AIM OF THE TASK:
For the listing that follows, give again exactly the lines from the one with "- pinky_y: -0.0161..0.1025" to the one with "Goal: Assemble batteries", including both.

DATA SHOWN:
------------

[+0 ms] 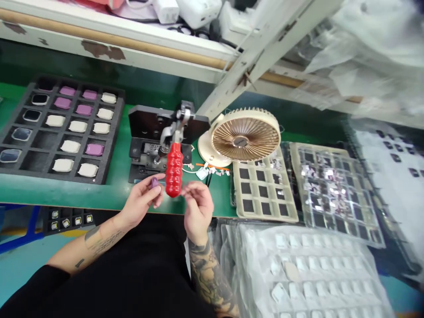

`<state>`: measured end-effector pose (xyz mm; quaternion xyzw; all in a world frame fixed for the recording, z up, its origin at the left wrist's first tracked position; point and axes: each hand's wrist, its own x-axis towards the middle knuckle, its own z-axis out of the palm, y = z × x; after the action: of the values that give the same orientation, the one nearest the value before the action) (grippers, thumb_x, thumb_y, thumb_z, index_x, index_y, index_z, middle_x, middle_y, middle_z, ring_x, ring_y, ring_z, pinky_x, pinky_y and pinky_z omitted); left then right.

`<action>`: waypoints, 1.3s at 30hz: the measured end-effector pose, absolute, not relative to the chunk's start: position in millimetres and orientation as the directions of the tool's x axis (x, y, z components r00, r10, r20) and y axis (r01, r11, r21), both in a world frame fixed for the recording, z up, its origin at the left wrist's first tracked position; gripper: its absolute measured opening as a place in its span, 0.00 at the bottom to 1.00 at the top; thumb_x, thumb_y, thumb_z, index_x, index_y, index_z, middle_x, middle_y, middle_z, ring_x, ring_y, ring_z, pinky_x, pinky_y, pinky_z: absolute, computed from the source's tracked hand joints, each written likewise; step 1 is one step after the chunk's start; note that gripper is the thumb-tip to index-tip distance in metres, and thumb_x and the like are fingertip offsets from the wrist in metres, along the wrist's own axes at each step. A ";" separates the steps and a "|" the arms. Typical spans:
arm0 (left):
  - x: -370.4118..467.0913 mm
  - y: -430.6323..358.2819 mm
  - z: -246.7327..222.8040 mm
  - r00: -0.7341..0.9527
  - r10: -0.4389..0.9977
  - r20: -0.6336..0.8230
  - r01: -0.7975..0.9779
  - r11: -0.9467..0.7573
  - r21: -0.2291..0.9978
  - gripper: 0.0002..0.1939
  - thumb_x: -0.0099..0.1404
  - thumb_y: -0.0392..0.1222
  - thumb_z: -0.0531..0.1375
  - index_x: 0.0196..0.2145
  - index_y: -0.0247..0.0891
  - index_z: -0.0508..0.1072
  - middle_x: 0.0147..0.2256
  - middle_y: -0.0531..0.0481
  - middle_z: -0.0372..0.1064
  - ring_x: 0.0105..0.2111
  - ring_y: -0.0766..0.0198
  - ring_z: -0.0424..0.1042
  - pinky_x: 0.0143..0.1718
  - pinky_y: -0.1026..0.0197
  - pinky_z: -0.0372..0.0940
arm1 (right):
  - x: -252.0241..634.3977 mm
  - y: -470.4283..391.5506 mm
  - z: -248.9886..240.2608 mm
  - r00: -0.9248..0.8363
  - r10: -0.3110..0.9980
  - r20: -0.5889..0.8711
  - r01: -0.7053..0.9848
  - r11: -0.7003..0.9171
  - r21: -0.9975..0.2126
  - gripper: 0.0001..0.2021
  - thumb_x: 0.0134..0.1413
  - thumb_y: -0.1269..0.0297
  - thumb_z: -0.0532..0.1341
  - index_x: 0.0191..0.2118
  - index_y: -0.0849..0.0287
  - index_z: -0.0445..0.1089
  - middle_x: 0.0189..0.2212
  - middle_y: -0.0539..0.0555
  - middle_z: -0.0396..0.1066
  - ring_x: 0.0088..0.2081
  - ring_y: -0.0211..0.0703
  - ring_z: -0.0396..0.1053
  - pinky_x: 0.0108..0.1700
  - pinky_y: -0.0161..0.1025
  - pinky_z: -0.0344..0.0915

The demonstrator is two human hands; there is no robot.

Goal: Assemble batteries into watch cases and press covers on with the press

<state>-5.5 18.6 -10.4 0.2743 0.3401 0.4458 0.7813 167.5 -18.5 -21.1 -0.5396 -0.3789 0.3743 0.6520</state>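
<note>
My left hand point(143, 198) is closed, its fingers and thumb gripping a small purple piece point(154, 181) just left of the red handle. Most of that piece is covered by the fingers; its colour matches the purple watch cases in the foam tray. On the other side of the handle, my right hand point(198, 208) is curled with thumb and fingertips pinched together. Whatever it may hold is too small to make out. Between the hands, the red grip point(174, 172) of a toggle clamp points toward me, in front of its black press fixture point(149, 152).
To the left lies a black foam tray point(109, 165) with white and purple watch cases. A beige fan point(245, 137) stands right of the fixture, near small scattered parts. Further right are compartment trays point(266, 212), and a plastic-covered stack of white trays point(261, 265) sits at front right.
</note>
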 end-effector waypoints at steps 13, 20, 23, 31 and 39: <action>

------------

ANSWER SPACE:
  - pinky_y: -0.0161..0.1025
  - pinky_z: -0.0344..0.0915

The demonstrator is two human hands; there is no robot.

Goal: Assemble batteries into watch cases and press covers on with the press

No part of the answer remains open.